Finish a draft. Revise it. Revise it again. Review feedback. Revise it again. Start another and repeat—sometimes switching between two or more major projects as we proceed (not me, mind you, but I know writers who do this, and I admire the hell out of them for it). That’s not just continuing to do something in spite of the difficulty and duration required. Heck, by that definition, daily flossing is persevering. So I’m calling this gift stick-to-it-ive-ness. You can call it whatever you like, as long as you keep going until “The End.”
Fortitude—I think the perseverance required of writers is a generally accepted principle. But there’s something that comes along with persevering, and to me it provides a slightly different gift. There’s a certain sort of resolve and acceptance that builds as one endures. There’s a sort of grit and gumption that comes of putting yourself out there time and again. The word fortitude conveys courage in the face of hardship. I know a lot of brave writers, don’t you? And if I’ve gained any sort of courage as a result of my writing, it’s of the type that fortitude implies—resigned to the uncertainty, accepting of the adversity, and resolved to continue.
The fortitude we gain reveals that our fear is less-than, that the results are secondary, and that our ongoing endeavor is at once both the way forward and the ultimate reward.
Certitude—I’m not certain (heh) how this one will play, mostly because I’ve only acquired it relatively recently. I’m not talking about confidence, exactly. To some of you, what I’m calling my growing certitude might seem a bit woo-woo. But here it is in a nutshell: I feel as though I’ve found my calling.
As I mentioned, I’ve had other occupations; a couple of my past jobs could rightfully be called careers. Or at least career paths. But writing is so much more than a job. Or a career. It’s a way of life. It’s about more than economics (thank goodness!). It’s about seeking who I am, and what it means to be human, and what contribution I might make to humanity. It’s about striving beyond the day-to-day, seeking to see beyond the veil, and passing along whatever inspiration and illumination I find.
As I continue on my writing journey, I feel an increasing certitude that I’m doing what I’m meant to do. And I suspect I’m not alone in feeling this way.
The Gift That Keeps On Giving
I feel like I say this a lot, but I don’t think I can say it too often: I know I’m a lucky guy. Most every day I get to do what I love. And in the place that I consider my soul’s home, and with the companionship and full support of my soul mate.
It’s funny, but I still get the occasional sad-eyed smile from acquaintances.

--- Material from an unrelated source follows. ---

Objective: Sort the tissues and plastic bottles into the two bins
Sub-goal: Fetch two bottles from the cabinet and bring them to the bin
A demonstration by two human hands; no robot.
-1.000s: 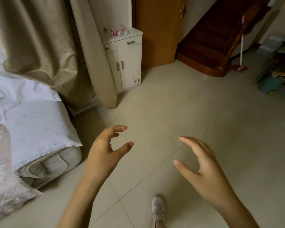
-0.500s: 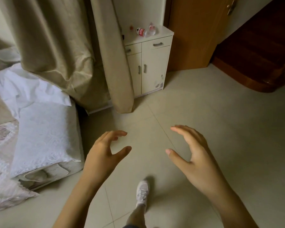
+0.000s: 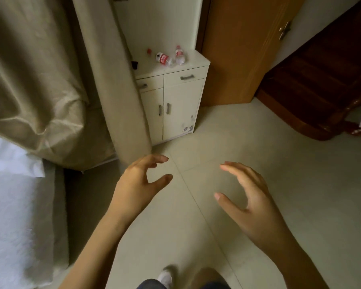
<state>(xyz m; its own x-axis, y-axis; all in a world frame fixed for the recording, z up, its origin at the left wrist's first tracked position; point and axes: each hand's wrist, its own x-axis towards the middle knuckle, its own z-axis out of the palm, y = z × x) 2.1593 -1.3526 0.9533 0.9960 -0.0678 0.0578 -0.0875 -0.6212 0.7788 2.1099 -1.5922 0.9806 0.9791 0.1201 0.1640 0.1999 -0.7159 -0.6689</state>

You know the one—that sympathetic look when someone asks about your pub status or book sales. Our heightened empathy informs us of how difficult it would be to explain the trove of gifts our chosen occupation bestows.
So regardless of our pub status or sales, regardless of whether we made our word count goals or all of our deadlines this year, let’s remember the gifts we are receiving simply by way of doing what we love.
Let’s keep the list going in the comments. What gifts has the writing life given to you?
Wishing you all the happiest of holiday seasons, and many bright blessings in the new year. Thank you for reading my essay(s). See you in 2019!
*The picture is from last year. We had snow but alas, it’s gone. And our dreams for a white Christmas this year are melting.